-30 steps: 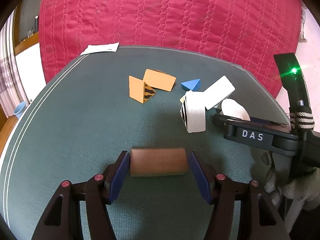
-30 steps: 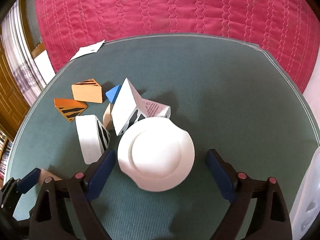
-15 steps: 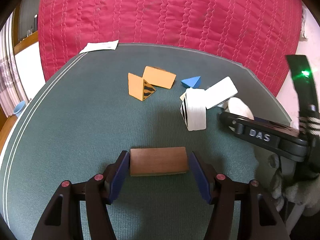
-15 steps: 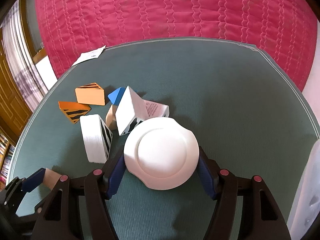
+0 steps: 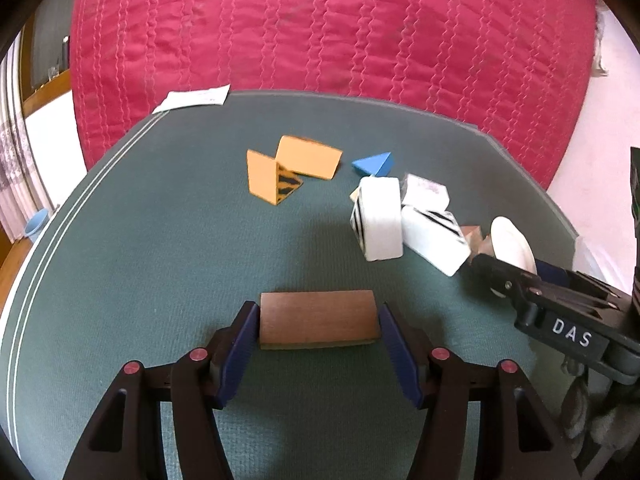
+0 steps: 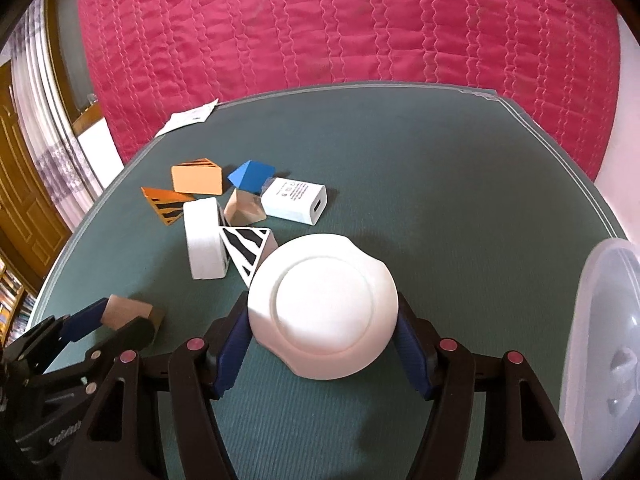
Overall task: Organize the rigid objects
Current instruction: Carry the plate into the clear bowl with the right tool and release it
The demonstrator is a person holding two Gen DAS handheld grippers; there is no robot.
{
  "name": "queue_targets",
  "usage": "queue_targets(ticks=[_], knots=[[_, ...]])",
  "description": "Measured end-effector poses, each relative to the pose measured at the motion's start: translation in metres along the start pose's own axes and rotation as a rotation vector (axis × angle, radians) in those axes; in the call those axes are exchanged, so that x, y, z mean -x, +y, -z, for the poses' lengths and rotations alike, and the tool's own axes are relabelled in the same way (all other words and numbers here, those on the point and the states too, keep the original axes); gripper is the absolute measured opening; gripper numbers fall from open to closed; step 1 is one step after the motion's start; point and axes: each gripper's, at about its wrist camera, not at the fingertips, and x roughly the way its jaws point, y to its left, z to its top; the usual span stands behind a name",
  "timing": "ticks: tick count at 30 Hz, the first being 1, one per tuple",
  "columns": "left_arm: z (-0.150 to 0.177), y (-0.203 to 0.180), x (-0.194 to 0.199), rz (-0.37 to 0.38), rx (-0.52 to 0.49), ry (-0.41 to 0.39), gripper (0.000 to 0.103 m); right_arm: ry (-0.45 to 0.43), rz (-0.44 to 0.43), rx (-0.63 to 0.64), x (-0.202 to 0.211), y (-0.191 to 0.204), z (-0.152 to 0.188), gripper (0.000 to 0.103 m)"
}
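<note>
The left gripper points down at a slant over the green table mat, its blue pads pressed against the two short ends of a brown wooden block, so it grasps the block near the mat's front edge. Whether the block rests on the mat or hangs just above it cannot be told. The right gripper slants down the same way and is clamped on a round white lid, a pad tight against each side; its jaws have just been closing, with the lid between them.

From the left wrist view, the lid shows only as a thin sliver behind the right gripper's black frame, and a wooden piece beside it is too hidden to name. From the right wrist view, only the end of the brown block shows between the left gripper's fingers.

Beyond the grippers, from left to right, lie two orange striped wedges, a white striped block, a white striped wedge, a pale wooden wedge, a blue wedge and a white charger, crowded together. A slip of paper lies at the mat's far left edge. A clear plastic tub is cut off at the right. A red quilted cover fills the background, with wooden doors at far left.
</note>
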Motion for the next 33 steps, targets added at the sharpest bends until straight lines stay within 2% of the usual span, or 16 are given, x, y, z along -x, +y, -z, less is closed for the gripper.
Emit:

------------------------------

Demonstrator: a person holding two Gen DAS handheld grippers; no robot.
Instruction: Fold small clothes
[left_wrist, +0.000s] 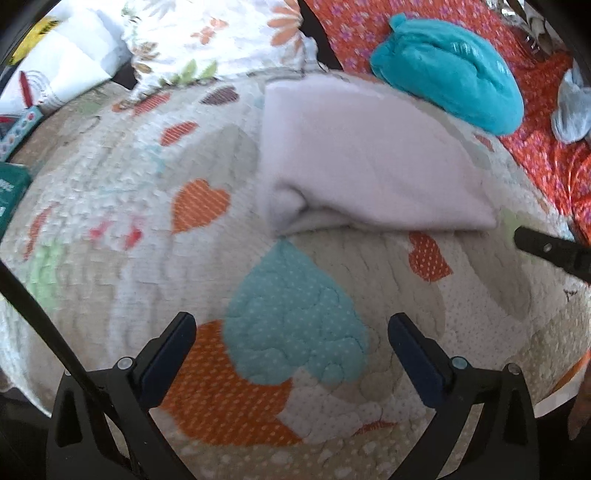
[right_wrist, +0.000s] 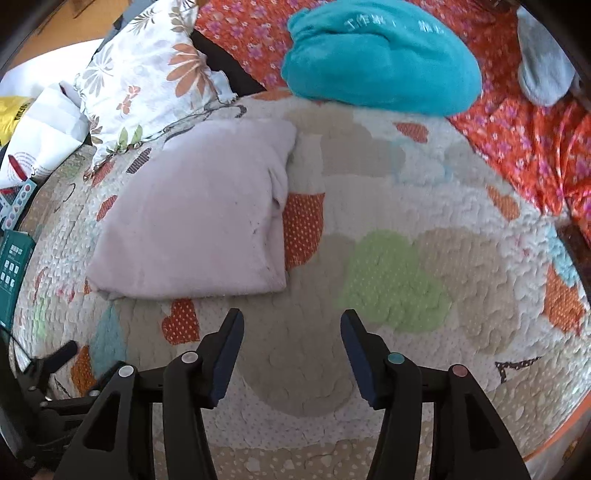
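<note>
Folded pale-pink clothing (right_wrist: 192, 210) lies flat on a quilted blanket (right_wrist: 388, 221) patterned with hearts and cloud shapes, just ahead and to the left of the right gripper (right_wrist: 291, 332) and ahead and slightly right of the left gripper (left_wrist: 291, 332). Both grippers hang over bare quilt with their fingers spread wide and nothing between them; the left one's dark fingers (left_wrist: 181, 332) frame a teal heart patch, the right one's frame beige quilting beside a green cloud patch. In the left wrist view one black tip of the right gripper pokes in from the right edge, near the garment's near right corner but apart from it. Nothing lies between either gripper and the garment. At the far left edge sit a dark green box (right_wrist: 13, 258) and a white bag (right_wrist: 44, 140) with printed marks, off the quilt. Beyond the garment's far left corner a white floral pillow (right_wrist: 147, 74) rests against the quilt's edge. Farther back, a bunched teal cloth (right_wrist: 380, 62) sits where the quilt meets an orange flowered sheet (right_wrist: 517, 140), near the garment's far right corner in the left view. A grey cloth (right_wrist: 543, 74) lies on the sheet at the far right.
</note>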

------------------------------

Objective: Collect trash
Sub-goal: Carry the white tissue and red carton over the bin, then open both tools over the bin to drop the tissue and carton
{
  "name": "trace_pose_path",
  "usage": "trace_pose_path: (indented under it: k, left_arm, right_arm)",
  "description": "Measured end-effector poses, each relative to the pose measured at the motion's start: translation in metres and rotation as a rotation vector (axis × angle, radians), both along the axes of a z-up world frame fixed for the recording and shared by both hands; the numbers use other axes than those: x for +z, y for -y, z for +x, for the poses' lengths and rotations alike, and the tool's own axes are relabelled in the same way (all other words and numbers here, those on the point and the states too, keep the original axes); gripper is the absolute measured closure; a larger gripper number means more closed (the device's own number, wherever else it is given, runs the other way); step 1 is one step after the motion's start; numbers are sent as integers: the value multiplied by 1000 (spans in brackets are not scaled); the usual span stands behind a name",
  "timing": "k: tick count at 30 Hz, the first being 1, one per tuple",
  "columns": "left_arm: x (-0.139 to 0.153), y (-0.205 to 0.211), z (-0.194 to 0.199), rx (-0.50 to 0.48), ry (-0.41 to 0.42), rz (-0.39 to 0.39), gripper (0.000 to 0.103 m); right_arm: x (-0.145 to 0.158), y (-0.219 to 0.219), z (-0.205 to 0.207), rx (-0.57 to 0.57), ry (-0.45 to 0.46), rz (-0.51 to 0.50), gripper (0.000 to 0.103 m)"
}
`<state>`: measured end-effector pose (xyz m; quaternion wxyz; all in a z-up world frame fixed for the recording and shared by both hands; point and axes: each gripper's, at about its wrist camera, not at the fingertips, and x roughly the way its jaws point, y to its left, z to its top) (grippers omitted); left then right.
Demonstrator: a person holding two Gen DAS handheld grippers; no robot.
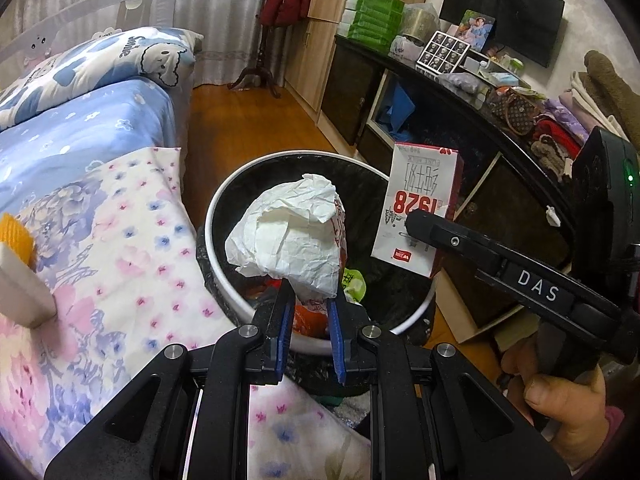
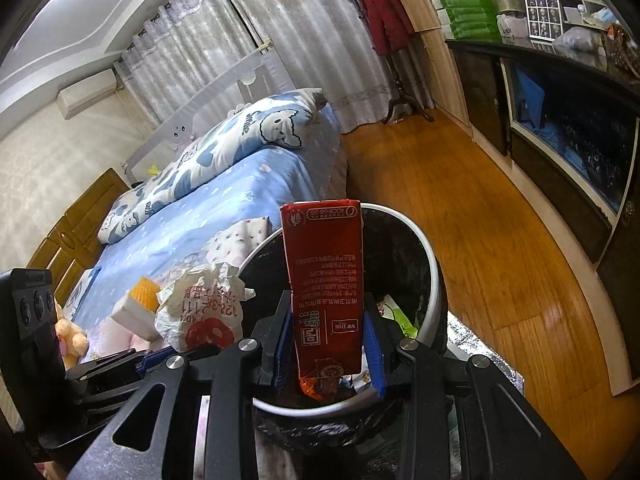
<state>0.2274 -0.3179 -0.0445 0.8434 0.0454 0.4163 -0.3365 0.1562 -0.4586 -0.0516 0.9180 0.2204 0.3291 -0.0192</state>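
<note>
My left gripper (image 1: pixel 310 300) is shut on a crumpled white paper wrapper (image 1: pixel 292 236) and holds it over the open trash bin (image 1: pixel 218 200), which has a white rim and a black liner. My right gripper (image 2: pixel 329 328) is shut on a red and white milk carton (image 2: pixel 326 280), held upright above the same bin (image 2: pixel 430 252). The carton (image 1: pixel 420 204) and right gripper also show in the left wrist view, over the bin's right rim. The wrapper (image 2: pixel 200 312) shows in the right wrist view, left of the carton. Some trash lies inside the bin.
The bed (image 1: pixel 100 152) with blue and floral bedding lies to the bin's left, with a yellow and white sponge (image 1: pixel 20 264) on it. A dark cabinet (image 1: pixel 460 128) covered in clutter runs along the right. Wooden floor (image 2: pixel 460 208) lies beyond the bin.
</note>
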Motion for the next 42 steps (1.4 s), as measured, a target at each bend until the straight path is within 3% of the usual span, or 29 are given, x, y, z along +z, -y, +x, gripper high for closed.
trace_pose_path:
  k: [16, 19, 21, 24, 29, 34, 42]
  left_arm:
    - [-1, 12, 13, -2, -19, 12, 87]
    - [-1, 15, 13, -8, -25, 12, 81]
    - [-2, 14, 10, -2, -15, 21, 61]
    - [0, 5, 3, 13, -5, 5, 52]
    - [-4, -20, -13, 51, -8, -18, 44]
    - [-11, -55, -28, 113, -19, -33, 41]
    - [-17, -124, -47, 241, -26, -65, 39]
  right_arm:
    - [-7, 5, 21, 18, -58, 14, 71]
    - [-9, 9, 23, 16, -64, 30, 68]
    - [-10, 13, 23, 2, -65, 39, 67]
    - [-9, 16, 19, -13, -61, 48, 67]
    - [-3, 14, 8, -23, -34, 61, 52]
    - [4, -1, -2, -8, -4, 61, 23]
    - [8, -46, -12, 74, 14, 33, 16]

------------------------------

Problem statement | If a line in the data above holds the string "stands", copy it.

Response to the exercise |
  "description": "Measured end-effector poses, each relative to the pose measured at the motion's start: translation in metres along the start pose's own axes and rotation as a rotation vector (axis × angle, radians) in those axes; in the call those axes are exchanged, so that x, y, z mean -x, +y, -z, for the poses' lengths and rotations alike, and the tool's own axes are relabelled in the same way (all other words and numbers here, those on the point and the states too, keep the original axes); gripper is the absolute measured opening; gripper numbers fall from open to closed; step 1 is one step after the motion's start; point and axes: each gripper's, at about its wrist camera, not at the fingertips, and x roughly the way its jaws point, y to its left, z to its top; the usual span stands behind a name",
  "description": "Measured end-effector poses, each relative to the pose measured at the motion's start: translation in metres and rotation as a rotation vector (axis × angle, radians), both along the axes of a z-up world frame fixed for the recording and shared by both hands; the numbers use other axes than those: x for +z, y for -y, z for +x, for the poses' lengths and rotations alike, and the tool's own axes are relabelled in the same way (all other words and numbers here, those on the point and the states too, keep the original axes); gripper is the absolute measured closure; a larger gripper number means more closed (the device's own number, wherever else it is given, runs the other way); step 1 is one step after the motion's start; numbers are sent as integers: the value multiplied by 1000 (spans in brackets are not scaled); the usual span stands behind a name",

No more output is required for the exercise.